U.S. Taxes Have Changed A Lot Since 1929

By :: June 20th, 2014

U.S. taxes today bear little resemblance to the taxes collected before World War II. Income and payroll taxes have replaced tariffs and excise taxes at the federal level while property taxes have become less important for state and local governments. And while the feds collected just one-third of all revenue before the war, they now claim two-thirds.

two-charts-3

My Tax Policy Center colleague Lydia Austin and I reported these patterns in a recent Tax Notes article, using data from the Bureau of Economic Analysis on the sources of federal and state and local revenue from 1929 through 2013.

During the 1930s, state and local revenue averaged 9 percent of Gross Domestic Product, with most of that coming from property taxes. The federal government was the junior partner back then: it collected just 5 percent of GDP, less than half from income or payroll taxes.

World War II changed everything.
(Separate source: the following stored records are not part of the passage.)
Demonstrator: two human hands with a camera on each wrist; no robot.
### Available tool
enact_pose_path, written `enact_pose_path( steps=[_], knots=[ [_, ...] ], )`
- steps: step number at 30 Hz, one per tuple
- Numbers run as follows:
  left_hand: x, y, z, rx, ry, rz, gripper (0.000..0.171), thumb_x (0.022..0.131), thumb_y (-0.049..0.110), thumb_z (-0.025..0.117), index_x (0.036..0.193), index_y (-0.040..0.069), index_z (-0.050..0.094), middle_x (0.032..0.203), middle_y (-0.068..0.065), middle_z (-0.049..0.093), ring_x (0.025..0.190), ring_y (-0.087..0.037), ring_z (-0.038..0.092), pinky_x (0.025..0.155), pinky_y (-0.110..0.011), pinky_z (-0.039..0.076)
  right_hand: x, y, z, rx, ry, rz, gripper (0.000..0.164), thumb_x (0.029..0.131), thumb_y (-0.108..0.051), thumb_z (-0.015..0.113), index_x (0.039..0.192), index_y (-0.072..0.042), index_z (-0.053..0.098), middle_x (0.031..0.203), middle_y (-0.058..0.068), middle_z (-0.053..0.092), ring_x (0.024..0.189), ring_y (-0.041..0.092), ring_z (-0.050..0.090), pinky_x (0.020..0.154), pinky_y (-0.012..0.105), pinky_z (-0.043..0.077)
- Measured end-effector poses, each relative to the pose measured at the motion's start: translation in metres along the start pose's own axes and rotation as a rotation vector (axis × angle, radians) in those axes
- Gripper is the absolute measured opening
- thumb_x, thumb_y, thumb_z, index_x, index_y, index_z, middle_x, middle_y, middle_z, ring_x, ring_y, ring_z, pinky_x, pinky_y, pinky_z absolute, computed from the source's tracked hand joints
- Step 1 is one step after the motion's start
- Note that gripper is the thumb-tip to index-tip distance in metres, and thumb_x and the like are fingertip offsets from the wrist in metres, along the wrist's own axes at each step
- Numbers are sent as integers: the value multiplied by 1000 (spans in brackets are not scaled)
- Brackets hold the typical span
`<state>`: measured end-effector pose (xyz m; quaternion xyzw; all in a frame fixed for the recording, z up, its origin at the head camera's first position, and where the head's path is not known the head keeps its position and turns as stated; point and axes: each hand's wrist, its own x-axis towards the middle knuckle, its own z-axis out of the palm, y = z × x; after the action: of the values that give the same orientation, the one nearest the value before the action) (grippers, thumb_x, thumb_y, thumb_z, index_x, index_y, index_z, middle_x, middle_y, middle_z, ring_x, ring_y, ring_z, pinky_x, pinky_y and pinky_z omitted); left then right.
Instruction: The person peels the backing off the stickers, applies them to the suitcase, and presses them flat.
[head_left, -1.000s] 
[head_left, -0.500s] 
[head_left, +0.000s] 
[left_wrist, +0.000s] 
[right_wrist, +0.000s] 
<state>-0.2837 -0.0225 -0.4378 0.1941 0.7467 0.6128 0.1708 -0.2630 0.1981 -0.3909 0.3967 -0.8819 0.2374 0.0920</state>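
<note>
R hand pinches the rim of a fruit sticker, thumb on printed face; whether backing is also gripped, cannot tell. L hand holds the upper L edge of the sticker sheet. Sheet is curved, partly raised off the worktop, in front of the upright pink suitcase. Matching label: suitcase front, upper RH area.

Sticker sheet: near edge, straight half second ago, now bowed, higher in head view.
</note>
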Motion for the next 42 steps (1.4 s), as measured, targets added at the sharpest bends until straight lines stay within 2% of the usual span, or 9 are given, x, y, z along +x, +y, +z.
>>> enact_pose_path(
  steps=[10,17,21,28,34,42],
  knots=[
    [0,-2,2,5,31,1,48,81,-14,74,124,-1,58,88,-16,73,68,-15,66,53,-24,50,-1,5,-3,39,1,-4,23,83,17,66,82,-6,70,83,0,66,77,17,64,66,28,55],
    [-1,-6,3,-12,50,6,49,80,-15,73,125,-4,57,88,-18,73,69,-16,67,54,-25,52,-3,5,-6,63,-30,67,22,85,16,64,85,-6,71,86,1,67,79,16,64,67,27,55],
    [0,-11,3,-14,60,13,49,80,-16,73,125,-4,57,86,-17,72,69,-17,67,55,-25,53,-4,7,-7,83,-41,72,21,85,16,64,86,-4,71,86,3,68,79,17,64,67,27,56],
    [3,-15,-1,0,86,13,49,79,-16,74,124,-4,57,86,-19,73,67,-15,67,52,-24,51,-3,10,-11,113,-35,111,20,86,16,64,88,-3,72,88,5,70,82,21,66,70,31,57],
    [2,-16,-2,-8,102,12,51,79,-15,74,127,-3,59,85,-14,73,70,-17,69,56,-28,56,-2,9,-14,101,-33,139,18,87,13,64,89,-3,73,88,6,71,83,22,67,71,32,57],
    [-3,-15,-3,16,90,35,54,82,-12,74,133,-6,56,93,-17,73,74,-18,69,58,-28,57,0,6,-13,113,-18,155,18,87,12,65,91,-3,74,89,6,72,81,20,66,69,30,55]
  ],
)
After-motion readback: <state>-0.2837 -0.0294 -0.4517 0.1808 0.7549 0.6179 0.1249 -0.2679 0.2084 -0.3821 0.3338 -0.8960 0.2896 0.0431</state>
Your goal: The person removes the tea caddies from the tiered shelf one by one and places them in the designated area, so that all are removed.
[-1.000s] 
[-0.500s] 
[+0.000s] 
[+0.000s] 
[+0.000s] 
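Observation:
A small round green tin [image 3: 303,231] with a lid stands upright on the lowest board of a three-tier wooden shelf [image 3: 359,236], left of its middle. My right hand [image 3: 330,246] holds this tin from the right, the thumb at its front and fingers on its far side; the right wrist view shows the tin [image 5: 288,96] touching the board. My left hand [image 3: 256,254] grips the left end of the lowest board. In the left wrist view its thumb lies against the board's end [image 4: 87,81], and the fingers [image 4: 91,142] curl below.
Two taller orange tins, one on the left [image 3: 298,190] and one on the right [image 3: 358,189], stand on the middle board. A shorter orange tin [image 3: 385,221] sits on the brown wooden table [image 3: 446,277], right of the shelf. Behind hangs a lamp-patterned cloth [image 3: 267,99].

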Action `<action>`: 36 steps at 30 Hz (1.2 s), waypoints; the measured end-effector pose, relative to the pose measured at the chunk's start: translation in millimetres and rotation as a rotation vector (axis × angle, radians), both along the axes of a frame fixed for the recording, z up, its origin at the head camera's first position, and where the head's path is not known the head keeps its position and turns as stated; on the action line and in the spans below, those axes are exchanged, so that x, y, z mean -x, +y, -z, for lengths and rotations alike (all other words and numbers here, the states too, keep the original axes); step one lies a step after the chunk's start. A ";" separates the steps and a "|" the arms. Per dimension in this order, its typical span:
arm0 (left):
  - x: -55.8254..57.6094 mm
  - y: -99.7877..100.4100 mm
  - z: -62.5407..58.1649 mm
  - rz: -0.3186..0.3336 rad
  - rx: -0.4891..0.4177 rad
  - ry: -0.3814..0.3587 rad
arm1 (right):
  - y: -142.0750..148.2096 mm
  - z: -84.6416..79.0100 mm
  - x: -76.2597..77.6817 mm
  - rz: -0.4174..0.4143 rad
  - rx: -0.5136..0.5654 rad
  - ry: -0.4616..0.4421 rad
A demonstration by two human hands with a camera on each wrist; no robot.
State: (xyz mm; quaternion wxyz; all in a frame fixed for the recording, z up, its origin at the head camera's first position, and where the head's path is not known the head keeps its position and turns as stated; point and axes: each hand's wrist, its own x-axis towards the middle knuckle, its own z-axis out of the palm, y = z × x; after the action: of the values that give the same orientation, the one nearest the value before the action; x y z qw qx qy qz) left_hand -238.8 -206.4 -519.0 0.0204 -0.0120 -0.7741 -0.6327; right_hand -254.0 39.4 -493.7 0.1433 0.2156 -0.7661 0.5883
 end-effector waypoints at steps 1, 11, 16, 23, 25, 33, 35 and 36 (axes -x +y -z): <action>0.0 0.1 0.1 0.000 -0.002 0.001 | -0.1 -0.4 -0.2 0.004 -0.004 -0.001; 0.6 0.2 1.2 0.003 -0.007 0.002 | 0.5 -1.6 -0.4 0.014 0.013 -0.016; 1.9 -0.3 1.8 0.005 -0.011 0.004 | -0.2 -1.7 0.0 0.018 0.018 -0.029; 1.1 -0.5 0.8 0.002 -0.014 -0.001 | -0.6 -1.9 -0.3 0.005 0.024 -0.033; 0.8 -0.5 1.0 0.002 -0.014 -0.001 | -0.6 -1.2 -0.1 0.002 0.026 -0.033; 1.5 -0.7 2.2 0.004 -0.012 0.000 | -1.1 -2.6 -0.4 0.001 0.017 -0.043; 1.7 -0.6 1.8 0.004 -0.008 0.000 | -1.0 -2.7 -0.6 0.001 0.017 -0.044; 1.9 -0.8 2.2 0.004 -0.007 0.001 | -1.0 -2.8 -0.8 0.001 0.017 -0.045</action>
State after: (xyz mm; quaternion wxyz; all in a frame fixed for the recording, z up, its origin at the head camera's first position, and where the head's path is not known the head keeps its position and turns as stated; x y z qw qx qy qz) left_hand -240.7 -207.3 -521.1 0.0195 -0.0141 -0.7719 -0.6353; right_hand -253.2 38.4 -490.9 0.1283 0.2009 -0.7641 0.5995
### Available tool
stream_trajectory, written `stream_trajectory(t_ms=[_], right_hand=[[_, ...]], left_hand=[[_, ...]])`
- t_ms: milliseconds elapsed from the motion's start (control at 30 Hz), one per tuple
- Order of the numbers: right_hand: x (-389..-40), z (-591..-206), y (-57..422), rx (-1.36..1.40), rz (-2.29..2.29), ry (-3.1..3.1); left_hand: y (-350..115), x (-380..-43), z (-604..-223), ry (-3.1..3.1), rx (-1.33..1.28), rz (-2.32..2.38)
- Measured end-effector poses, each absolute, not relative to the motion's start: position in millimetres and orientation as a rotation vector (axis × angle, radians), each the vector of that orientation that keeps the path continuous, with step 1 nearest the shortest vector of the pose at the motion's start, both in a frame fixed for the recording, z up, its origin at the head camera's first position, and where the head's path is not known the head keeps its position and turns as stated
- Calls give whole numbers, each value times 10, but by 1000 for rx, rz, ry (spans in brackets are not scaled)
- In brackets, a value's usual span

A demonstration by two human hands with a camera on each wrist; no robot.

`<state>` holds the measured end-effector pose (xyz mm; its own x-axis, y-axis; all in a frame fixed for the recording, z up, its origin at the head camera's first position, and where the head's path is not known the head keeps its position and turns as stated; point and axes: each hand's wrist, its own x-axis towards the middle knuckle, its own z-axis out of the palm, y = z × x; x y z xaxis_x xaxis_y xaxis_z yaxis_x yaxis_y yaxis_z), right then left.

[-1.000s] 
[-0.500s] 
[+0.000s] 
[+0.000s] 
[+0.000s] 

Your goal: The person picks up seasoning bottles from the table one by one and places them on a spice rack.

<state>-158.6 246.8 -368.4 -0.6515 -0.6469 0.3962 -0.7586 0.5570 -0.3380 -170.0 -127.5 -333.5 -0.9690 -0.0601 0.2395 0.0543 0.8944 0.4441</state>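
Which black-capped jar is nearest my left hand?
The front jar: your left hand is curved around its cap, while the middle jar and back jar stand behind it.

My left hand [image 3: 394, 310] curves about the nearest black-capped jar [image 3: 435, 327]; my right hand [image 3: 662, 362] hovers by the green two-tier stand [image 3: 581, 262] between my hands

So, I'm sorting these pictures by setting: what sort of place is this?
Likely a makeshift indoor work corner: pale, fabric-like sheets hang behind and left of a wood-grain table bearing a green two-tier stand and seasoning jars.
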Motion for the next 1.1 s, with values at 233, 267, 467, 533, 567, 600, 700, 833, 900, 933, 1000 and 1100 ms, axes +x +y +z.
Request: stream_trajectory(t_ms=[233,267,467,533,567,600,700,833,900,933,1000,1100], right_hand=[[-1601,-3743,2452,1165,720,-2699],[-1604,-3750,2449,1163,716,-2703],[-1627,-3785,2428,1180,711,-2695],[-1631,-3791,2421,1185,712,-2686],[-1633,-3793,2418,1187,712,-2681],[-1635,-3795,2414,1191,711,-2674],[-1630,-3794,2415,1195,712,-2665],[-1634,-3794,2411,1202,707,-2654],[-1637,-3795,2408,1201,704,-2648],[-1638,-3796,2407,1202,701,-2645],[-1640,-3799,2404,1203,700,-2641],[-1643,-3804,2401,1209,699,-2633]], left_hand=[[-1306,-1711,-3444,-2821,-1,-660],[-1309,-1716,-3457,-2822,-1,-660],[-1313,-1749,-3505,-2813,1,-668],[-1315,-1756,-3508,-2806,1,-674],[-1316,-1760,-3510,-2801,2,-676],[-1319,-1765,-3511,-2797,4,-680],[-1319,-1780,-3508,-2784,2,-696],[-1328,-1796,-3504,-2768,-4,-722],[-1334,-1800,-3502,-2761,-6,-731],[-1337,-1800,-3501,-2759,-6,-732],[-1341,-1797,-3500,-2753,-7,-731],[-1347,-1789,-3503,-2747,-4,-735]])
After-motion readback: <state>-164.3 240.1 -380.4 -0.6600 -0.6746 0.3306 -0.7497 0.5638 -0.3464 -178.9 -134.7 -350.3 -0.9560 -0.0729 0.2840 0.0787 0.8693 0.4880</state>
Federal revenues tripled to 15 percent of GDP and income taxes—both individual and corporate—became the dominant source. State and local taxes fell sharply, with property taxes dropping by more than half and sales taxes declining in the face of rationing and other constraints on consumption.

Following the war, federal payroll taxes grew as wages increased and Congress boosted tax rates to support Social Security and, later, Medicare (created in 1965). Payroll taxes now nearly match individual income taxes as the primary source of federal revenue. The relative contribution of corporate income taxes and other sources has dwindled.

Meanwhile, states took responsibility for some local costs, most notably education, leading to greater reliance on income and sales taxes. Sales and property taxes now each account for about a third of state and local revenue and income taxes provide somewhat less.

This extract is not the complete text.